### [Work required]
Lift out, unaltered, the lines of the material below between the line holding "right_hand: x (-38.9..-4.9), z" and the line holding "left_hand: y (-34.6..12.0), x", counting both.

### [Records for processing]
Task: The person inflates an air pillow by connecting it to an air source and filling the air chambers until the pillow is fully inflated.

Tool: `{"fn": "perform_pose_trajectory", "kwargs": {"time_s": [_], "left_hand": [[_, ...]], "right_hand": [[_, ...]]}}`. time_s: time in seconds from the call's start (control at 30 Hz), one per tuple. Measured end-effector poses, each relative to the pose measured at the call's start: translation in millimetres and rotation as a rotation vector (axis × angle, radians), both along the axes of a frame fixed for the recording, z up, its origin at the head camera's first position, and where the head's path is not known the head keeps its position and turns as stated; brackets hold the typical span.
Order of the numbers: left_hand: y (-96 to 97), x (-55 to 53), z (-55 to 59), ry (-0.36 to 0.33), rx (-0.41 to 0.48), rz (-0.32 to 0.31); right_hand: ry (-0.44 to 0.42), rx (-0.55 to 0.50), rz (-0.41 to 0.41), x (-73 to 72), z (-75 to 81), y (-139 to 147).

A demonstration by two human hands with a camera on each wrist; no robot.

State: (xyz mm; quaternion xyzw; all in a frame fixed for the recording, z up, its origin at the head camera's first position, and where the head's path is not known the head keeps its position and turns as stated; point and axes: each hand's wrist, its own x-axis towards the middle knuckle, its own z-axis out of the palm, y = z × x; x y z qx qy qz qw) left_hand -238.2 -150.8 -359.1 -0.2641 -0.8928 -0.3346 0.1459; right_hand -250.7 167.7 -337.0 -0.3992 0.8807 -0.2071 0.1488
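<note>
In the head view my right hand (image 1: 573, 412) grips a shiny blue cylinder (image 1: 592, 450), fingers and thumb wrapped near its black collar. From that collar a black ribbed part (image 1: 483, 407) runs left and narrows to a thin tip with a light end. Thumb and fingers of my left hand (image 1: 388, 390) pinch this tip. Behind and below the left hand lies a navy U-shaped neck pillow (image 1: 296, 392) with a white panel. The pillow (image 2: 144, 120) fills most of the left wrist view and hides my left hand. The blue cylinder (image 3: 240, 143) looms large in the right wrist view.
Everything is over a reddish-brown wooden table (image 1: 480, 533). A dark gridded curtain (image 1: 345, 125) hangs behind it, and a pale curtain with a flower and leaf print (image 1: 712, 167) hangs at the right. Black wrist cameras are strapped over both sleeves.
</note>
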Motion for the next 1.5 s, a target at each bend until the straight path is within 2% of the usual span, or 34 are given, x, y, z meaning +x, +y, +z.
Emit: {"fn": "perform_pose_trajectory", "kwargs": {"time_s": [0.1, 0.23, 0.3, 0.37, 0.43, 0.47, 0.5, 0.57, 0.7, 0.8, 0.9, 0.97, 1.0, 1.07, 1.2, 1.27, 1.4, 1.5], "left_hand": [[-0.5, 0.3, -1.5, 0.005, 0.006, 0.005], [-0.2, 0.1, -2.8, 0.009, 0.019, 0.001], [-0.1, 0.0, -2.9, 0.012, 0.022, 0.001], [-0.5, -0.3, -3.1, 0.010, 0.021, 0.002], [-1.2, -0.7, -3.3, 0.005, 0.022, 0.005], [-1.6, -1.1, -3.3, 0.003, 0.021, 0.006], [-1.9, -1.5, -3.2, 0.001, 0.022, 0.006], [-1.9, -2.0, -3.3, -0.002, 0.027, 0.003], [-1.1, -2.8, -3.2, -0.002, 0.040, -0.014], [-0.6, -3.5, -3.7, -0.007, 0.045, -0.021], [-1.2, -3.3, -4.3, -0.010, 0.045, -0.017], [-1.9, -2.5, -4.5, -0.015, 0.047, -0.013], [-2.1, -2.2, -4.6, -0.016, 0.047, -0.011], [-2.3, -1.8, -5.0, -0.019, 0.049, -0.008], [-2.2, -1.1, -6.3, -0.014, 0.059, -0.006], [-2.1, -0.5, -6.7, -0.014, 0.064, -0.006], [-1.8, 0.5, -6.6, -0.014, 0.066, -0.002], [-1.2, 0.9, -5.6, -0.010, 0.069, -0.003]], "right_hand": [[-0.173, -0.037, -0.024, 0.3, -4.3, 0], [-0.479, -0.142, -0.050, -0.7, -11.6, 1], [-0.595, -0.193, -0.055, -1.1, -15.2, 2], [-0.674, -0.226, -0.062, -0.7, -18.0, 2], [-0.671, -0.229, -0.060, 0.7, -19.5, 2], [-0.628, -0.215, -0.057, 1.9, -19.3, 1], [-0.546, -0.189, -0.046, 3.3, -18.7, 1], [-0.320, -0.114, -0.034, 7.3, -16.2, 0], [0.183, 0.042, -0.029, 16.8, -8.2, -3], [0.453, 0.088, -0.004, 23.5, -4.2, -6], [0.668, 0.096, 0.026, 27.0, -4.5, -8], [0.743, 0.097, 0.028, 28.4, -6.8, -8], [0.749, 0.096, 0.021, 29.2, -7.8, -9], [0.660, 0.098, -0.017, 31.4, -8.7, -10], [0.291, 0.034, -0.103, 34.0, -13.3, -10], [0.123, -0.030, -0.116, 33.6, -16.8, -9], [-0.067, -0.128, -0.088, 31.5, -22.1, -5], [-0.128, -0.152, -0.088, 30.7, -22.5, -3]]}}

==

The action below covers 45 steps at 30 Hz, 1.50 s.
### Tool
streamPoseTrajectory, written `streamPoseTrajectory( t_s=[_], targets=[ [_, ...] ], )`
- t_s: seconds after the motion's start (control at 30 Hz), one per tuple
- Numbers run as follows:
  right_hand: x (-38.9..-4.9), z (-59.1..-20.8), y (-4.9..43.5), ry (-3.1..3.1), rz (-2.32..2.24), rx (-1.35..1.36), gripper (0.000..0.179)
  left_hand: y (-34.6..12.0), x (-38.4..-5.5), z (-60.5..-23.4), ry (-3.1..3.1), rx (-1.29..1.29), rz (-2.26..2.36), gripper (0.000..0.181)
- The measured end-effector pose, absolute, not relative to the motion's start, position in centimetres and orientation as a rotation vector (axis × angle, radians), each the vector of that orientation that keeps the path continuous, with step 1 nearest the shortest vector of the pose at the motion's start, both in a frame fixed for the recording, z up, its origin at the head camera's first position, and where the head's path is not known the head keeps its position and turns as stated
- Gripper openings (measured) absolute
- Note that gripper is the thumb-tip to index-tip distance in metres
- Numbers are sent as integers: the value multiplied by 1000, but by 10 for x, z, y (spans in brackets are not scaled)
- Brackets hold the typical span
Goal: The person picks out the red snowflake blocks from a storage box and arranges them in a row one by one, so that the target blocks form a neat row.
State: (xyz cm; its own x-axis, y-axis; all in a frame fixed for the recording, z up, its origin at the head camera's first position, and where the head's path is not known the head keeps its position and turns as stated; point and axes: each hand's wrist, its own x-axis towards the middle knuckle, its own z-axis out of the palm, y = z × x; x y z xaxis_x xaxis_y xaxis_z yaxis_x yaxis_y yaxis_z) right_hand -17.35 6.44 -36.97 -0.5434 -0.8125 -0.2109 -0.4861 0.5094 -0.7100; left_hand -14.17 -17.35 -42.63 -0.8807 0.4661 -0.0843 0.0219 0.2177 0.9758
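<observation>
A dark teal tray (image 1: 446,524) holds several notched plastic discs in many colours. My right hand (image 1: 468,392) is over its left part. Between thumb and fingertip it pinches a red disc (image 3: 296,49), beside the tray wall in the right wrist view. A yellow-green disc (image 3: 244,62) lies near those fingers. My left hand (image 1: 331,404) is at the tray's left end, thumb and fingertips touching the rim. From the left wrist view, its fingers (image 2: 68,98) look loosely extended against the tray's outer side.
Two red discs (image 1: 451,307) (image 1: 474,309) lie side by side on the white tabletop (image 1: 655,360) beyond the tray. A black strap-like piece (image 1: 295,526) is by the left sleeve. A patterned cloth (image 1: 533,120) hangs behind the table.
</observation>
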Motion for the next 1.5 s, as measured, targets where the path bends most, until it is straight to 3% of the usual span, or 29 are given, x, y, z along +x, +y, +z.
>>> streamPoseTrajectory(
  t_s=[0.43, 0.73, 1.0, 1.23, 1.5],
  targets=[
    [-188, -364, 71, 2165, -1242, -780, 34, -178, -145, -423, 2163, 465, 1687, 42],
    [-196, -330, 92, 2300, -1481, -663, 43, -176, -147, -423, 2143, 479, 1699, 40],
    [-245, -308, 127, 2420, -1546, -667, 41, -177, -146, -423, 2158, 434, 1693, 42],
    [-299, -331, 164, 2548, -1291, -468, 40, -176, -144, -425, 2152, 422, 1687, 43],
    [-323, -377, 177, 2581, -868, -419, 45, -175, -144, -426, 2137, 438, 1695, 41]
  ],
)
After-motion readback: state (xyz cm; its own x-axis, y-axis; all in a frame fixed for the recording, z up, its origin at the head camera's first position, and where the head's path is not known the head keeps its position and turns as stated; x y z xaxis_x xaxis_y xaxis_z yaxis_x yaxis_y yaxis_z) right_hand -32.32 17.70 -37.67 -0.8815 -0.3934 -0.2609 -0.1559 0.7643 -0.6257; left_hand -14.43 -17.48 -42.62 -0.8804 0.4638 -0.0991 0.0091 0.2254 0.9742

### [Solution to this problem]
  right_hand: x (-38.9..-4.9), z (-59.1..-20.8), y (-4.9..43.5), ry (-3.1..3.1), rz (-2.32..2.24), rx (-1.35..1.36), gripper (0.000..0.179)
  left_hand: y (-34.6..12.0), x (-38.4..-5.5), z (-60.5..-23.4), ry (-3.1..3.1), rx (-1.29..1.29), rz (-2.26..2.36), gripper (0.000..0.181)

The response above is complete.